Work required: The answer must be the full listing, retyped exactly.

Information supplied:
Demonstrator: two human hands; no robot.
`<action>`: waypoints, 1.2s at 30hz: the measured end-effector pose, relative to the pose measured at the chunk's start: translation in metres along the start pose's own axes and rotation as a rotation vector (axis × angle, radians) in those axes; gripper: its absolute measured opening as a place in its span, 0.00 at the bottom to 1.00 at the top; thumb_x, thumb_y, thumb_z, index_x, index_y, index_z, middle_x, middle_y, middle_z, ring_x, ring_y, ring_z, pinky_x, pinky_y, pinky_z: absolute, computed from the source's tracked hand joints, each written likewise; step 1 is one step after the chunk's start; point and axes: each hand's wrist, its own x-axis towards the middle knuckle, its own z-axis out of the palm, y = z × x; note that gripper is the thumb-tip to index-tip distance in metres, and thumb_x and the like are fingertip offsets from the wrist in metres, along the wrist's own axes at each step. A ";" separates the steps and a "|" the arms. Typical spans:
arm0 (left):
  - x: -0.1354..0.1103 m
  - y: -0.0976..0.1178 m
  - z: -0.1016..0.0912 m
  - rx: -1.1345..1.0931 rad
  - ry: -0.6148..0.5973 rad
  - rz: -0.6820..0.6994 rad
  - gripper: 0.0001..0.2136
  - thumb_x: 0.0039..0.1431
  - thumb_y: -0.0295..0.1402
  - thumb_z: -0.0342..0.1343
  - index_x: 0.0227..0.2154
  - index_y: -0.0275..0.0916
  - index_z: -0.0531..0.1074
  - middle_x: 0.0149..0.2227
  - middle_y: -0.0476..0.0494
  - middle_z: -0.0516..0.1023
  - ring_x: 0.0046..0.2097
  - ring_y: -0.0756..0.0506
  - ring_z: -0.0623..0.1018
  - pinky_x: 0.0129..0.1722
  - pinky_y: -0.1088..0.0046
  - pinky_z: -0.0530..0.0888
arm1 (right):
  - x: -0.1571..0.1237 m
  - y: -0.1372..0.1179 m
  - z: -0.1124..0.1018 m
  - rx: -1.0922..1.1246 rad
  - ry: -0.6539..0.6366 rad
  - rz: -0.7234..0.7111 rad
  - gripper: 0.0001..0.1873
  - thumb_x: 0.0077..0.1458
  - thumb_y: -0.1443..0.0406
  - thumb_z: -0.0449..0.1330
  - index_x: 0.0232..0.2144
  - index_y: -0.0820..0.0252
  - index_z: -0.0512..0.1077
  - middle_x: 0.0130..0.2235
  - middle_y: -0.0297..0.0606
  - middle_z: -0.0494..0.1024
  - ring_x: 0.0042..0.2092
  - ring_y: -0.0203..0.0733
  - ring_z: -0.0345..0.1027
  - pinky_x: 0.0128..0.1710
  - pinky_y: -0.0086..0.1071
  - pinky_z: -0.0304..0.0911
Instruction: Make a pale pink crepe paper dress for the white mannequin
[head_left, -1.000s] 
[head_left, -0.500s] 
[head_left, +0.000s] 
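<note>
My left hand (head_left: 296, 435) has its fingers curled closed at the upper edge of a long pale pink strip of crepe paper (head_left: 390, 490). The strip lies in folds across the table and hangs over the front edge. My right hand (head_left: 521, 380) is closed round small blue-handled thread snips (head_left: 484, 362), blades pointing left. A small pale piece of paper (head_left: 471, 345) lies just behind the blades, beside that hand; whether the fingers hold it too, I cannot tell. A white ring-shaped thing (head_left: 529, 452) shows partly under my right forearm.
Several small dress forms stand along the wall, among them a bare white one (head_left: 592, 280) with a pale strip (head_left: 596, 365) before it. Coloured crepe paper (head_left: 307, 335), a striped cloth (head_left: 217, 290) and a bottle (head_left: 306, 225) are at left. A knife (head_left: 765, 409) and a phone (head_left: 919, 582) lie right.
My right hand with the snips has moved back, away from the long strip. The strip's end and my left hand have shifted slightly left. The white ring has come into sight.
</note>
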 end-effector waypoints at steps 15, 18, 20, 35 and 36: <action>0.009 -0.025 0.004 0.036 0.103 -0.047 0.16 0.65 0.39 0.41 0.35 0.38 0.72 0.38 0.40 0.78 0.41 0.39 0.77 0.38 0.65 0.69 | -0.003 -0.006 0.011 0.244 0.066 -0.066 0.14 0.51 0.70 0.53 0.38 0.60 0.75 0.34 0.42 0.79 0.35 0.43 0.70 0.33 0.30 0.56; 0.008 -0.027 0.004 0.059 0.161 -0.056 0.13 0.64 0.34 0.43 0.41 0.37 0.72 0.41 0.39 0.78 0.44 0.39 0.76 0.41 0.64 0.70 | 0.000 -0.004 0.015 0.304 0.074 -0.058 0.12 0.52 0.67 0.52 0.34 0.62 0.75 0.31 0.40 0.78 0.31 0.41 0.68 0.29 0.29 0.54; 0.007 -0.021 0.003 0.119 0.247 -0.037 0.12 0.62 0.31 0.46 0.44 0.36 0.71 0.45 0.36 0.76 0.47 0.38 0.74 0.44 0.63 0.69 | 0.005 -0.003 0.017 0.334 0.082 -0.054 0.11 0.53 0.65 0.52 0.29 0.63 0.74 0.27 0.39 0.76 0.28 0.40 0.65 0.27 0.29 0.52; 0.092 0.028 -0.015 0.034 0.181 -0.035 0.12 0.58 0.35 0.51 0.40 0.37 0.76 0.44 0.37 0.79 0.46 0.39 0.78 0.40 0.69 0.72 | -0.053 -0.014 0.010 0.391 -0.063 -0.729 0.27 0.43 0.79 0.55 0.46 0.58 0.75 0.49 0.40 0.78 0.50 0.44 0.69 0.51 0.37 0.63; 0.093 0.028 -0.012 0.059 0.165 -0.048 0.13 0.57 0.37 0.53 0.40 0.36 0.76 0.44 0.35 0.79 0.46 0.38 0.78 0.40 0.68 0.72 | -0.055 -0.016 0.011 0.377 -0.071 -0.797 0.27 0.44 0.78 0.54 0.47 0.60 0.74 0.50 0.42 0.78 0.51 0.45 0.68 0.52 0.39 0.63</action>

Solution to this problem:
Demonstrator: two human hands; no robot.
`<action>`: waypoints, 1.2s at 30hz: the measured end-effector pose, relative to the pose measured at the chunk's start: translation in metres along the start pose's own axes and rotation as a rotation vector (axis × angle, radians) in those axes; gripper: its absolute measured opening as a place in its span, 0.00 at the bottom to 1.00 at the top; thumb_x, thumb_y, thumb_z, index_x, index_y, index_z, middle_x, middle_y, middle_z, ring_x, ring_y, ring_z, pinky_x, pinky_y, pinky_z: absolute, computed from the source's tracked hand joints, each written likewise; step 1 is one step after the chunk's start; point and axes: each hand's wrist, its own x-axis towards the middle knuckle, its own z-axis out of the palm, y = z × x; note that gripper is the thumb-tip to index-tip distance in metres, and thumb_x and the like are fingertip offsets from the wrist in metres, along the wrist's own axes at each step. A ";" separates the steps and a "|" the arms. Typical spans:
arm0 (left):
  - x: -0.1354..0.1103 m
  - y: -0.0976..0.1178 m
  - z: -0.1016..0.0912 m
  - rx: -1.1345..1.0931 rad
  - ry: -0.6148..0.5973 rad
  - rz: -0.6820..0.6994 rad
  - gripper: 0.0001..0.2136
  - thumb_x: 0.0039..0.1431
  - thumb_y: -0.0295..0.1402
  - thumb_z: -0.0342..0.1343
  - index_x: 0.0227..0.2154
  - index_y: -0.0275..0.0916
  - index_z: -0.0531..0.1074
  - middle_x: 0.0149..0.2227
  - middle_y: -0.0476..0.0494
  - middle_z: -0.0516..0.1023
  - ring_x: 0.0046..0.2097
  - ring_y: -0.0756..0.0506
  - ring_z: -0.0623..0.1018
  - pinky_x: 0.0129..0.1722
  - pinky_y: -0.1088..0.0046
  - pinky_z: -0.0530..0.0888
arm1 (right):
  - x: -0.1571..0.1237 m
  - y: -0.1372..0.1179 m
  - z: -0.1124..0.1018 m
  - rx: -1.0922..1.1246 rad
  - ry: -0.6539..0.6366 rad
  - rz: -0.7234..0.7111 rad
  - gripper: 0.0001..0.1873
  - thumb_x: 0.0077..0.1458
  - thumb_y: -0.1443..0.0406
  - thumb_z: -0.0449..0.1330
  - index_x: 0.0232..0.2144
  - index_y: -0.0820..0.0252
  - index_z: -0.0512..0.1077
  - middle_x: 0.0130..0.2235
  - middle_y: -0.0297..0.0606
  - middle_z: -0.0494..0.1024
  - ring_x: 0.0042..0.2092
  - ring_y: -0.0203..0.0733
  - ring_z: -0.0345..0.1027
  - pinky_x: 0.0128..0.1710
  - pinky_y: -0.0086..0.1071
  - pinky_z: -0.0304..0.0911
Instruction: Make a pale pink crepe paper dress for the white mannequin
[head_left, -1.000s] 
[head_left, -0.500s] 
[head_left, +0.000s] 
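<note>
My left hand (head_left: 296, 435) has its fingers curled closed at the upper edge of a long pale pink strip of crepe paper (head_left: 390, 490). The strip lies in folds across the table and hangs over the front edge. My right hand (head_left: 521, 380) is closed round small blue-handled thread snips (head_left: 484, 362), blades pointing left. A small pale piece of paper (head_left: 471, 345) lies just behind the blades, beside that hand; whether the fingers hold it too, I cannot tell. A white ring-shaped thing (head_left: 529, 452) shows partly under my right forearm.
Several small dress forms stand along the wall, among them a bare white one (head_left: 592, 280) with a pale strip (head_left: 596, 365) before it. Coloured crepe paper (head_left: 307, 335), a striped cloth (head_left: 217, 290) and a bottle (head_left: 306, 225) are at left. A knife (head_left: 765, 409) and a phone (head_left: 919, 582) lie right.
My right hand with the snips has moved back, away from the long strip. The strip's end and my left hand have shifted slightly left. The white ring has come into sight.
</note>
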 end-effector waypoints at steps 15, 18, 20, 35 and 36: <action>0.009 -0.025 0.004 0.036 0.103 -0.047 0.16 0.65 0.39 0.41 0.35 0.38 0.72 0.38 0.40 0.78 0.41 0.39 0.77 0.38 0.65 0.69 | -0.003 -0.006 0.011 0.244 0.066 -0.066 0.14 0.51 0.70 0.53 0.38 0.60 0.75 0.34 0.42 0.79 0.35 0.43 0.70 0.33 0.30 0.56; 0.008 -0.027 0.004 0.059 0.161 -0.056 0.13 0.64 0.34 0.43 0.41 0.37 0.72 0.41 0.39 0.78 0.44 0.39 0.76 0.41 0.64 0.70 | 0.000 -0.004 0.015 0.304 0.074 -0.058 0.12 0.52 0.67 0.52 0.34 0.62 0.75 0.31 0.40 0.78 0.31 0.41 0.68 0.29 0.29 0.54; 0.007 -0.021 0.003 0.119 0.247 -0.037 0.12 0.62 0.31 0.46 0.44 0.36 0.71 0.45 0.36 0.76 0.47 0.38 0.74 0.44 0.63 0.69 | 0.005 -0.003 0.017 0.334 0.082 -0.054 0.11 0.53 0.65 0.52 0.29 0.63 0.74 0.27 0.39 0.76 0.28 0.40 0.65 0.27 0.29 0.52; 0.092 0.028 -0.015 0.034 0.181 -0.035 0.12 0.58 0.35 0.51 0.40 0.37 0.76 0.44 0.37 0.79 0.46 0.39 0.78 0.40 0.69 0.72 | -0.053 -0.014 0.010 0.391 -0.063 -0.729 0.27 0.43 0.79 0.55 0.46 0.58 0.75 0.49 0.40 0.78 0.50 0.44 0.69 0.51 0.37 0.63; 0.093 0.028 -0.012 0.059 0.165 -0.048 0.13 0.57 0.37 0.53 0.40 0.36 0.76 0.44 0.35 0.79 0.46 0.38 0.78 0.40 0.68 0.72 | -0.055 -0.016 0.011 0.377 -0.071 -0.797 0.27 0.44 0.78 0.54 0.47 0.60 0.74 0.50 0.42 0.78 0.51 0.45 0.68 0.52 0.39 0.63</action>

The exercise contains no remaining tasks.